The PR which introduced `GenerateUnsafeRowJoiner` features several randomized tests, including tests of the cases where one side of the join has no fields and where string-valued fields are null. However, the existing assertions were too weak to uncover this bug:

- If a null field has a non-zero value in its fixed-length data slot then this will not cause problems for field accesses because the null-tracking bitmap should still be correct and we will not try to use the incorrect offset for anything.
- If the null tracking bitmap is corrupted by joining against a row with no fields then the corruption occurs in field numbers past the actual field numbers contained in the row. Thus valid `isNullAt()` calls will not read the incorrectly-set bits.
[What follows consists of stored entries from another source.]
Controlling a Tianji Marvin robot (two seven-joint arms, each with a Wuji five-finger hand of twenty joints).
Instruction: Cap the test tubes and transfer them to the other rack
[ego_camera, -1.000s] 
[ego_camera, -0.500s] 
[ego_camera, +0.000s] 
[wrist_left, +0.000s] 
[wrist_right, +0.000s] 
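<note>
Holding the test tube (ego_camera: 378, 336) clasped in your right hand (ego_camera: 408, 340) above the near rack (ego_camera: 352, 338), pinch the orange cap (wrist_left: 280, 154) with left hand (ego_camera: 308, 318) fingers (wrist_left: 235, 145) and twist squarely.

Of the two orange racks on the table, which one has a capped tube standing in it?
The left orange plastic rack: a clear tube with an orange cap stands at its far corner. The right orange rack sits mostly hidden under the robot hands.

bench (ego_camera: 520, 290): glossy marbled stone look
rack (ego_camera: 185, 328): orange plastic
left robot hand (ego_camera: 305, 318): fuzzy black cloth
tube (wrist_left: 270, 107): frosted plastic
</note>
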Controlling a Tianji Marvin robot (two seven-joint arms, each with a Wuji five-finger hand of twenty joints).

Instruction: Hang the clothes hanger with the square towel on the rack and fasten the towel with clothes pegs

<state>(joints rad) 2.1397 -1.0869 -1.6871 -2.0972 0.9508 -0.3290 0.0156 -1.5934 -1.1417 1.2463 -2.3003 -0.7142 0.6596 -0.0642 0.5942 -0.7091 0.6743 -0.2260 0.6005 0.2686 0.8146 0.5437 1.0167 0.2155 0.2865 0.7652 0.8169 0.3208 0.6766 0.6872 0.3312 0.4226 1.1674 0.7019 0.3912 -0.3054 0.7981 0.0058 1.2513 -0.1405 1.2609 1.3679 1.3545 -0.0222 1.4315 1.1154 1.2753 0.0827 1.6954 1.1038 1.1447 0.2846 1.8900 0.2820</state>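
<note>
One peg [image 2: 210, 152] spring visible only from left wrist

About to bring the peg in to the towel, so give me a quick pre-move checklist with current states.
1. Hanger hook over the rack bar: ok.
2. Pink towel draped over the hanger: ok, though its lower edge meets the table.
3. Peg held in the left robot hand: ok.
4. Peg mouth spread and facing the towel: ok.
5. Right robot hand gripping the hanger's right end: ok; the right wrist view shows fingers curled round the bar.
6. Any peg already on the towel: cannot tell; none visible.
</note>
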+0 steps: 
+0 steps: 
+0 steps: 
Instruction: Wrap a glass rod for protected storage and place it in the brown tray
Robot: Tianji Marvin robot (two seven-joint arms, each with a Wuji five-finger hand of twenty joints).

The existing `GenerateUnsafeRowJoinerSuite` tests only exercised `.get()` and `isNullAt()`, but didn't actually check the UnsafeRows for bit-for-bit equality, preventing these bugs from failing assertions. It turns out that there was even a [GenerateUnsafeRowJoinerBitsetSuite](03377d2522/sql/catalyst/src/test/scala/org/apache/spark/sql/catalyst/expressions/codegen/GenerateUnsafeRowJoinerBitsetSuite.scala) but it looks like it also didn't catch this problem because it only tested the bitsets in an end-to-end fashion by accessing them through the `UnsafeRow` interface instead of actually comparing the bitsets' bytes.

### Impact of these bugs

- This bug will cause `equals()` and `hashCode()` to be incorrect for these rows, which will be problematic in case`GenerateUnsafeRowJoiner`'s results are used as join or grouping keys.
- Chained / repeated invocations of `GenerateUnsafeRowJoiner` may result in reads from invalid null bitmap positions causing fields to incorrectly become NULL (see the end-to-end example below).
  - It looks like this generally only happens in `CartesianProductExec`, which our query optimizer often avoids executing (usually we try to plan a `BroadcastNestedLoopJoin` instead).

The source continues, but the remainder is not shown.